Para colmo, al entrar en la sala de embarques me encontré con una buena cantidad de conocidos que ya se disponían en fila. Entre ellos, dos robustas damas, esposa e hija de uno de los generales del entorno de Stroessner. Me coloqué justo detrás de la joven, quien intercambió conmigo un saludo y una breve conversación. La madre sólo atinó a mirarme de reojo al reconocer mi “acento nativo”. Y, sin darme mayor importancia, preguntó despectivamente:
–¿Trabajás con paraguaya?
–Si –respondí divertida, al advertir que se refería al servicio doméstico.
–¿Con quién? –insistió en saber.
–Con la señora Gloria Rubin –le dije en el mismo momento en que la hija le daba un notorio codazo.
La mujer dio vuelta la cabeza y, al reconocerme, no sabía qué decir. Intentó una disculpa, mientras yo hacía como que no entendía nada.
Afortunadamente la cola avanzó y con ello se distendió la situación. Supongo que la generala de marras habría recibido su lección de urbanidad. Por mi parte, sigo subiendo a los aviones con canasta con quesos y jamón serrano. Cuando puedo.
Con Felino Amarilla, hoy exitoso abogado y padre de familia, solemos añorar algunos momentos de aquel maldito tiempo, en que nos divertíamos irresponsablemente imaginando aventuras para molestarlos a Stroessner y Montanaro, nuestros enemigos predilectos.
Mi casa era una suerte de madriguera en la que se ocultaban compañeros perseguidos y se deliraban conspiraciones estériles, alternando con peñas regadas con lo que había a mano.
Mis hijos ya estaban más que acostumbrados a llevar los colchones hasta mi dormitorio para dar asilo en sus cuartos a algún caído en desgracia.
Esa actividad, clandestina y temeraria, generaba sus buenas dosis de endorfinas. Y estoy convencida de que era mucho más entretenido y gratificante que frecuentar las festicholas de la corte estronista. Por supuesto, siempre que uno lograra eludir el brazo de la gestapo criolla, cuya crueldad con sus víctimas no conoció límites.
Recuerdo particularmente los meses que precedieron a la clausura de Radio Ñanduti.
Ernesto García, Juan Ernesto Villamayor y Ricardo Caballero Aquino conducían un programa nocturno llamado “Mesa de Análisis”, al que me convidaron a integrarme. El cierre de la radio fue antecedido de un largo período de interferencias que se superponían a las emisiones y cuya duración era imprevisible.
Muchas eran las noches en las que no podíamos comunicar una sola palabra. Pero nos manteníamos allí, empecinados hasta que culminaba el horario.
No faltaban las visitas, como Alcibiades González Delvalle, que aparecía a menudo con el pretexto de buscar voluntarios para compartir una cerveza. Nadie necesitaba siquiera mencionar que lo traía la solidaridad.

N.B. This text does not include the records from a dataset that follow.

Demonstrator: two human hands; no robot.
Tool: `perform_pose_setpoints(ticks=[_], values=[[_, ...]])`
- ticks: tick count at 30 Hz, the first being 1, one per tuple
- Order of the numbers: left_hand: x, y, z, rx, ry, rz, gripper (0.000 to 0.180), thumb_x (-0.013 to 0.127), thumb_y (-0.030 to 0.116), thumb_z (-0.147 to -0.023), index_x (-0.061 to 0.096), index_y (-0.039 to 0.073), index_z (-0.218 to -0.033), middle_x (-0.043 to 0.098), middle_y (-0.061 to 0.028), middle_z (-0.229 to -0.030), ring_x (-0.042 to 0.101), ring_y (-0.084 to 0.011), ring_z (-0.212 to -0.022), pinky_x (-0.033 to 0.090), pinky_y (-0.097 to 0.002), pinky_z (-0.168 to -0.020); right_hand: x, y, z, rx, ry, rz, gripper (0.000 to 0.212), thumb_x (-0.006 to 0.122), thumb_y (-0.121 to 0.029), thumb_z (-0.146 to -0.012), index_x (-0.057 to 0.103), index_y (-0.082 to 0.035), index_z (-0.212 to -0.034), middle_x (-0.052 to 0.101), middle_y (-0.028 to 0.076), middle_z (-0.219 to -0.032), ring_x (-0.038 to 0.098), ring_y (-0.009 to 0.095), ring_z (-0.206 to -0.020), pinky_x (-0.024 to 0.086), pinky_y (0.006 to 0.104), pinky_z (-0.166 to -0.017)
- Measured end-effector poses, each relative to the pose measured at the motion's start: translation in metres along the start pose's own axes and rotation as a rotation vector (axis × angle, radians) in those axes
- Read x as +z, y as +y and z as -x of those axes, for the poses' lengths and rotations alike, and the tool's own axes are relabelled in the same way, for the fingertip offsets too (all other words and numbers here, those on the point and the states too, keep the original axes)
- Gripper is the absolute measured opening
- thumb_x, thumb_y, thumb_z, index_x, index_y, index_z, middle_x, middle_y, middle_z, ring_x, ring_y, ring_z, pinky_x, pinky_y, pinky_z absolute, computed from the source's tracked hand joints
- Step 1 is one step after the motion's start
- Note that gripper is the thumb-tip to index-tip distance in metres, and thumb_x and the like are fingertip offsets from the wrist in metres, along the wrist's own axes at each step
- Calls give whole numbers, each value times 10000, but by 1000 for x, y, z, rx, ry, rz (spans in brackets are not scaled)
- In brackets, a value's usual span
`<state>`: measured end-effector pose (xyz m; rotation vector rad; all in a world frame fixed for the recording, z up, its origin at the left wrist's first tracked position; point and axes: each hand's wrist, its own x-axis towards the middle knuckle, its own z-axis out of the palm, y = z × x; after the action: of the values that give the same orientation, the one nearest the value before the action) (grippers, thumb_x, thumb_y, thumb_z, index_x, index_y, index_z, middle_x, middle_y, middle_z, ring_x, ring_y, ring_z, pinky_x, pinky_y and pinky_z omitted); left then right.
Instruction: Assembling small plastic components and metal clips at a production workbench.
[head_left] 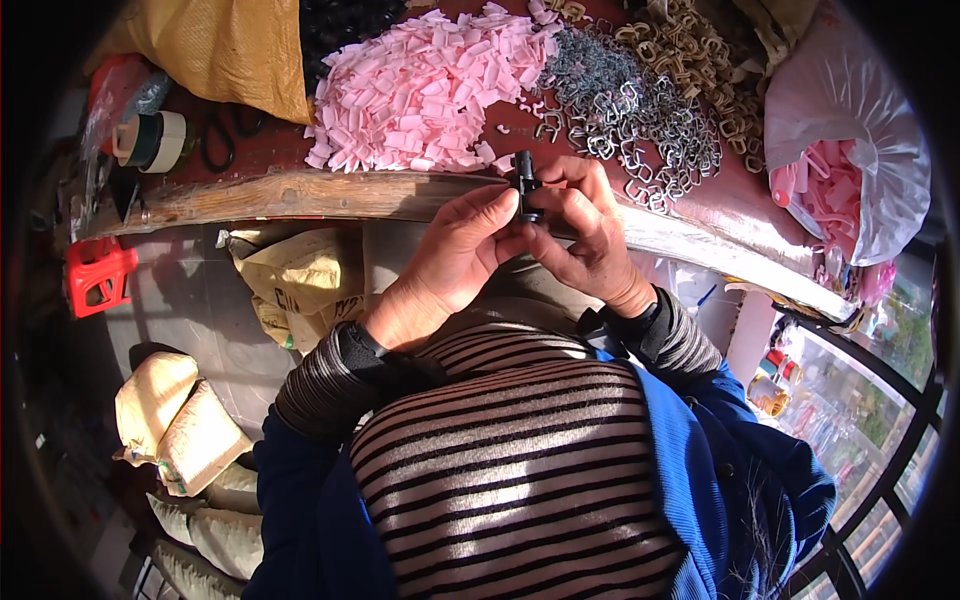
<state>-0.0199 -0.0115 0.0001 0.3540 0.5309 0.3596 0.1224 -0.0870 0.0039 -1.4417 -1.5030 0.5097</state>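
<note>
A small black plastic-looking piece [525, 172], narrow at the top and wider at the bottom, is held upright between my two hands just over the table's front edge. My left hand [452, 252] pinches it from the left, the thumb lying along its side. From the right, my right hand [588, 232] closes on it with thumb and bent fingers. The fingers cover part of the piece, so its exact kind cannot be made out. Just beyond it lies a heap of flat pink plastic pieces [420, 90]. Silver metal buckle-like rings [640, 130] are heaped to the far right.
Brass-coloured rings [690, 50] lie at the back right, near a white plastic bag [850, 90] of pink pieces. A yellow sack [220, 50] and a white-and-green roll [160, 141] sit at the left. A wooden edge [290, 194] fronts the table; a red stool [100, 277] stands below.
</note>
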Motion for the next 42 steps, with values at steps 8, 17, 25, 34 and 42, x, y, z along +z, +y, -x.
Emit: perform_pose_setpoints(ticks=[8, 17, 25, 34, 42], values=[[-3, -1, 0, -5, 6, 14, 170, 524, 183, -840, 571, 71, -959, 583, -9, -893, 557, -100, -753, 476, -253, -712, -2, 4, -1, -56, -34, -5, 226, 644, -74, -640, 560, 4, -834, 433, 141, -986, 453, 238, -869, 372, 314, -749], [-7, -2, -1, -10, -54, -33, 208, 509, 206, -845, 545, 84, -1010, 566, -23, -955, 553, -132, -855, 464, -275, -747, 0, 2, -1, -32, 8, -67, 204, 645, -50, -641, 560, 11, -816, 426, 133, -991, 464, 229, -870, 409, 290, -727], [-8, -2, 0, -13, -54, -41, 212, 508, 214, -845, 545, 86, -1010, 569, -22, -953, 554, -130, -855, 464, -273, -746, -4, 0, -3, -68, -48, -24, 231, 641, -32, -644, 564, 12, -857, 416, 135, -997, 458, 224, -882, 414, 286, -729], [-8, -2, 0, -13, -51, -46, 209, 506, 215, -846, 548, 87, -1005, 568, -23, -955, 554, -135, -859, 465, -272, -743, -3, 0, -3, -41, -40, -40, 224, 642, -37, -637, 559, 20, -838, 420, 141, -993, 474, 233, -868, 416, 289, -725], [-7, -1, 0, -16, -71, -34, 214, 504, 225, -847, 548, 91, -1008, 561, -30, -978, 548, -144, -880, 465, -274, -741, -1, 2, -2, 11, -37, -87, 230, 639, -46, -637, 557, 24, -841, 422, 141, -998, 479, 237, -882, 433, 287, -717]])
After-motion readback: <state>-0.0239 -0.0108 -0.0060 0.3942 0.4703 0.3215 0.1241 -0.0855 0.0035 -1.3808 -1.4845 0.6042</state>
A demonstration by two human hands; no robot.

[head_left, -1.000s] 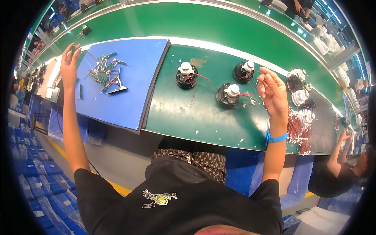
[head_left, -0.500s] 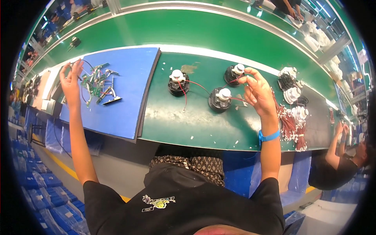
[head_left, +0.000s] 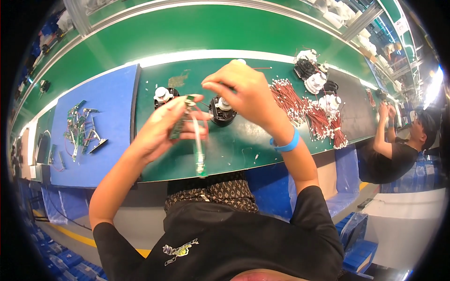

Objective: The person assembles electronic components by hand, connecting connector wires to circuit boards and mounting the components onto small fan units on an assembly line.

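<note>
I see my left hand (head_left: 161, 129) raised over the green bench (head_left: 253, 145), fingers curled around a narrow green circuit board (head_left: 180, 122) that stands nearly upright in the grip. A second long green strip (head_left: 200, 157) shows just at its 5 o'clock; I cannot tell whether it is held or lying on the bench. My right hand (head_left: 243, 93) sits at 2 o'clock from the board, thumb and forefinger pinched together; what they pinch is too small to make out. A black motor with a white hub (head_left: 221, 110) lies between the hands, another (head_left: 163, 95) at 11 o'clock. Loose circuit boards (head_left: 82, 129) rest on the blue mat (head_left: 108, 154) at 9 o'clock. Bundles of red wires (head_left: 309, 114) lie at 3 o'clock.
</note>
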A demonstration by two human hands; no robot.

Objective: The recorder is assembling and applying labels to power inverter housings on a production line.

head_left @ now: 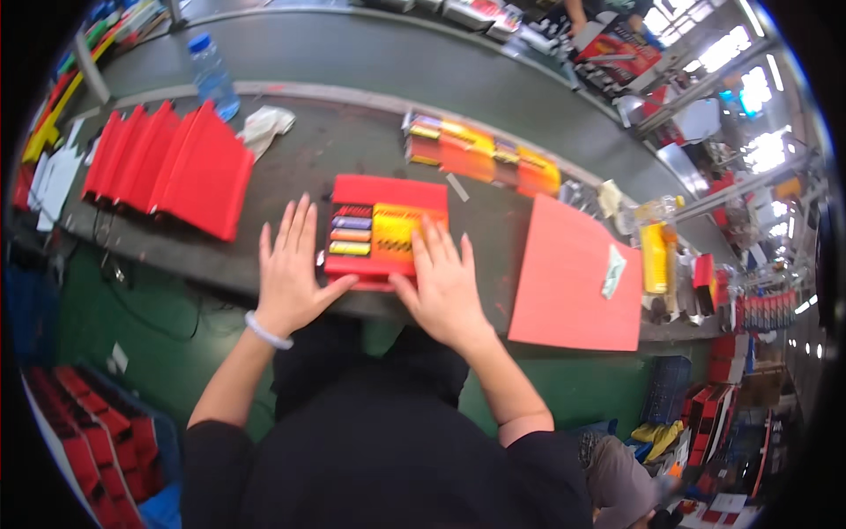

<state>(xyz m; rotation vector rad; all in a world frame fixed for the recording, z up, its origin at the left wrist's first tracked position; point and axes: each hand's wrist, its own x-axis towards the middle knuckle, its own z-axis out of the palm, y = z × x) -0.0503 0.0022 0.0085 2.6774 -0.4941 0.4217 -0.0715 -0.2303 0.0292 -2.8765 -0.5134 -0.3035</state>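
Observation:
A flat red box lies at the table's front edge before me. Its face carries a yellow and orange printed label with small coloured bars on the left. My left hand is open alongside the box's left edge, fingers stretched and thumb pointing at its near corner. Open too, my right hand rests its fingertips on the label's right side, with the thumb at the near edge. Neither hand grips anything. Farther right lie several printed label sheets, yellow and orange.
Several folded red card pieces stand at left. Behind them are a water bottle and crumpled tissue. A large light-red sheet overhangs the front edge at right, near a yellow bottle. Another person sits at lower right.

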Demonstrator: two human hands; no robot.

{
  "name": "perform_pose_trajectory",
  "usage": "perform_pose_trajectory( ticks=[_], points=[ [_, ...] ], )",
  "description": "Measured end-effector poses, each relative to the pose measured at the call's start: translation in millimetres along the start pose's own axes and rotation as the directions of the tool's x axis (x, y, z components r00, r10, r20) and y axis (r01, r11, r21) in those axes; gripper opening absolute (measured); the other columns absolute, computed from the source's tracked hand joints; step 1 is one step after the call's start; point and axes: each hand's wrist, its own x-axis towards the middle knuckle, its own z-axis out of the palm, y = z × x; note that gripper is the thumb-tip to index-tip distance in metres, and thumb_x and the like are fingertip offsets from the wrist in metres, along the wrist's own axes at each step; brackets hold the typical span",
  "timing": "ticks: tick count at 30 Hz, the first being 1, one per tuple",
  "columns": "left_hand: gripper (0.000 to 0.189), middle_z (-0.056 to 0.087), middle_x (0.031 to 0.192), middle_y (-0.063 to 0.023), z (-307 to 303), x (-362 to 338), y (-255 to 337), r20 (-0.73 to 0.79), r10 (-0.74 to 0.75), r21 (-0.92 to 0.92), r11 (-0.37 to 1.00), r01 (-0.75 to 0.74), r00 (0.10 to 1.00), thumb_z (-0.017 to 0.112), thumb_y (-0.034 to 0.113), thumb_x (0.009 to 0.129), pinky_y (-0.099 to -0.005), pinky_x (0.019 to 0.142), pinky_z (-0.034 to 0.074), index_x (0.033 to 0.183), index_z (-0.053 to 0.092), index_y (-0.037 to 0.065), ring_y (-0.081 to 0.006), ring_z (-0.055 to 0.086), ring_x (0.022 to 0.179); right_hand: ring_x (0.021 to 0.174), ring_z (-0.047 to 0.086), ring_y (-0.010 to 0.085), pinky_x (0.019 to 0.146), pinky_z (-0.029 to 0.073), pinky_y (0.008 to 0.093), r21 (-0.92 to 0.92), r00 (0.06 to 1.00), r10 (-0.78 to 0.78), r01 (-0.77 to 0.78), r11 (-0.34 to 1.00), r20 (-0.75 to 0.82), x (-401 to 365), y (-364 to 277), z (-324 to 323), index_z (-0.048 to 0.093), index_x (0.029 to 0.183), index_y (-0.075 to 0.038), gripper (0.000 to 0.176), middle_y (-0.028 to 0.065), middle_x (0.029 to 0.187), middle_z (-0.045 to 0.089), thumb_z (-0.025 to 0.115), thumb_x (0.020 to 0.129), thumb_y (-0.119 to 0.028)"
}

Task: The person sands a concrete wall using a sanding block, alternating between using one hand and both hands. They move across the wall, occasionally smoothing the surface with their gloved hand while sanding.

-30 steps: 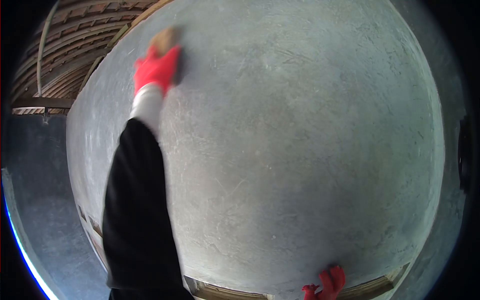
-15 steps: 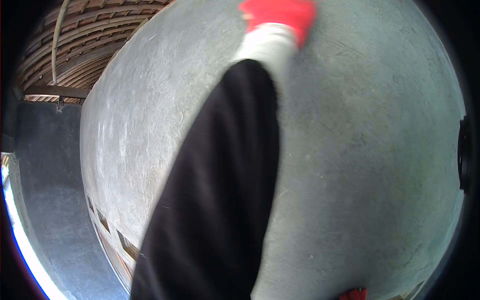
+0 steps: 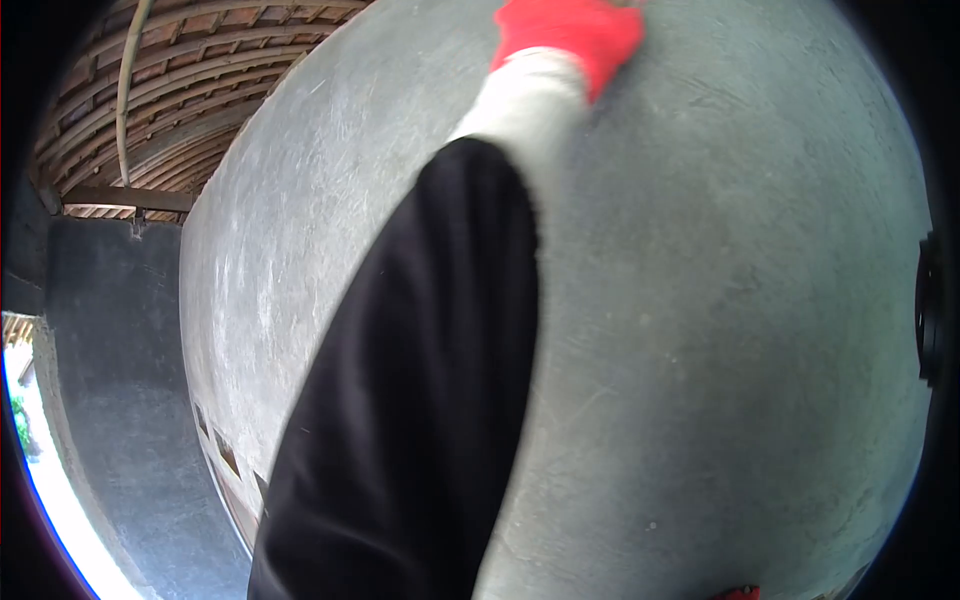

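Note:
My left hand [image 3: 572, 38], in a red glove with a white cuff [image 3: 535, 90], reaches up to the grey plastered wall [image 3: 700, 280] at the top of the view. The top edge cuts off its fingers, and whatever they may hold is hidden. The arm, in a black sleeve [image 3: 420, 370], crosses the view from the lower left. Of my right hand [image 3: 742, 594], just a small piece of red glove shows at the bottom edge, near the lower wall. Its fingers are out of sight.
Bamboo rafters and roof tiles [image 3: 215, 60] are at the upper left, with a slanting pole [image 3: 127, 95]. A darker wall [image 3: 115, 330] stands at the left beside a bright opening [image 3: 50, 480]. Small gaps [image 3: 226, 455] pierce the wall's lower left. A dark object [image 3: 928, 310] sits at the right edge.
The background has shifted slightly right and down as my head turned. My left hand appears a little farther right, its sleeve farther left. Less of my right glove shows.

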Motion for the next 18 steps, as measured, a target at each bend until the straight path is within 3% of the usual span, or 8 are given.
perform_pose_trajectory(
  ticks=[5, 7, 8, 9, 10, 12, 15, 18],
  points=[
    [0.053, 0.064, 0.115, -0.0131, -35.7, 6.7, -111.1, 0.205, -0.325, 0.131, 0.944, 0.303, 0.923, 0.065, 0.039, 0.087, -0.0339, 0.086, 0.053, 0.131, 0.057, 0.010, -0.0202, 0.063, 0.103, 0.102, 0.058, 0.0408, 0.099, 0.042, 0.0609, -0.023, 1.000, -0.004, 0.005, 1.000, 0.031, -0.2, 4.3, -4.7, 0.063, 0.113, 0.000, 0.038, 0.0216, 0.112, 0.061, 0.060, 0.086, -0.025],
    [0.029, 0.067, 0.091, -0.0150, -72.9, -15.7, -176.6, -0.105, -0.101, 0.225, 0.967, 0.123, 0.989, 0.056, 0.028, 0.083, -0.0388, 0.077, 0.052, 0.101, 0.062, 0.006, -0.0268, 0.067, 0.081, 0.104, 0.058, 0.0407, 0.099, 0.041, 0.0609, 0.009, 0.998, -0.044, 0.045, 0.999, -0.037, -2.5, 3.0, -0.1, 0.062, 0.115, 0.000, 0.039, 0.0218, 0.113, 0.061, 0.060, 0.085, -0.025],
    [0.037, 0.067, 0.100, -0.0187, -98.4, -6.9, -203.5, 0.072, -0.605, 0.220, 0.785, 0.579, 0.793, 0.058, 0.030, 0.082, -0.0360, 0.081, 0.051, 0.110, 0.061, 0.005, -0.0271, 0.066, 0.093, 0.104, 0.058, 0.0407, 0.099, 0.041, 0.0609, 0.018, 0.999, -0.027, 0.028, 0.999, -0.037, -2.9, 0.4, -0.7, 0.062, 0.115, 0.000, 0.039, 0.0218, 0.113, 0.061, 0.060, 0.085, -0.025],
    [0.047, 0.067, 0.109, -0.0223, -108.3, -2.8, -230.3, 0.213, -0.919, 0.303, 0.385, 0.872, 0.332, 0.061, 0.031, 0.081, -0.0332, 0.085, 0.050, 0.120, 0.060, 0.005, -0.0274, 0.064, 0.104, 0.103, 0.057, 0.0407, 0.099, 0.041, 0.0607, 0.049, 1.000, -0.013, 0.014, 0.999, -0.024, -0.4, -1.5, -2.4, 0.061, 0.114, 0.000, 0.039, 0.0217, 0.112, 0.061, 0.060, 0.084, -0.024],
    [0.047, 0.067, 0.109, -0.0223, -94.3, -20.5, -253.0, 0.210, -0.920, 0.305, 0.382, 0.872, 0.330, 0.061, 0.031, 0.081, -0.0332, 0.085, 0.050, 0.120, 0.060, 0.005, -0.0274, 0.064, 0.104, 0.103, 0.057, 0.0407, 0.099, 0.041, 0.0605, 0.076, 1.000, -0.009, 0.009, 0.997, -0.012, 1.2, -1.9, -3.6, 0.061, 0.114, 0.000, 0.039, 0.0215, 0.111, 0.061, 0.061, 0.084, -0.024],
    [0.060, 0.063, 0.121, -0.0228, -53.1, -48.8, -306.5, -0.186, -0.585, 0.116, 0.785, 0.609, 0.790, 0.060, 0.040, 0.080, -0.0347, 0.094, 0.046, 0.129, 0.057, 0.005, -0.0289, 0.060, 0.116, 0.102, 0.058, 0.0409, 0.098, 0.041, 0.0606, 0.072, 1.000, 0.000, 0.002, 0.997, -0.021, 2.5, -4.1, -0.9, 0.062, 0.113, 0.000, 0.038, 0.0214, 0.109, 0.061, 0.060, 0.083, -0.023],
    [0.066, 0.045, 0.140, -0.0215, -32.1, -9.7, -130.1, 0.105, -0.369, -0.074, 0.923, 0.377, 0.923, 0.063, 0.044, 0.086, -0.0427, 0.098, 0.047, 0.142, 0.047, 0.014, -0.0316, 0.050, 0.125, 0.100, 0.058, 0.0412, 0.098, 0.041, 0.0610, 0.044, 1.000, 0.012, -0.011, 0.999, -0.023, 4.4, -9.1, -2.5, 0.062, 0.111, 0.001, 0.037, 0.0213, 0.107, 0.061, 0.059, 0.082, -0.022],
    [0.061, 0.048, 0.136, -0.0291, 8.7, 10.5, -10.8, 0.027, 0.010, 0.090, 0.996, -0.012, 1.000, 0.048, 0.048, 0.084, -0.0424, 0.106, 0.041, 0.134, 0.056, 0.014, -0.0425, 0.051, 0.122, 0.101, 0.058, 0.0411, 0.098, 0.041, 0.0613, 0.033, 1.000, 0.010, -0.010, 0.999, -0.008, 5.1, -10.8, 2.4, 0.062, 0.111, 0.001, 0.037, 0.0214, 0.107, 0.061, 0.058, 0.081, -0.021]
  ],
)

O la religiosa hospitalidad de Patricia Espínola, que cuando más despiadadas eran las interferencias, llamaba a invitarnos a cenar en su casa. Propuesta que no nos permitía –ni intentábamos– rechazar. Allí íbamos para encontrarla angustiada por nuestro desgraciado silencio, mientras nosotros optábamos por disfrutar de la buena mesa y la mejor compañía.
El humor era nuestro mecanismo espontáneo de defensa. Patricia lo sabía, pero insistía en que recorrer aquel infierno cotidiano y superarlo con bromas y carcajadas sólo era posible con una buena dosis de locura.
Puede haber tenido algo de razón. Pero fue esa alegría, a la que esos amigos tanto aportaron, la que impidió que nos quebráramos.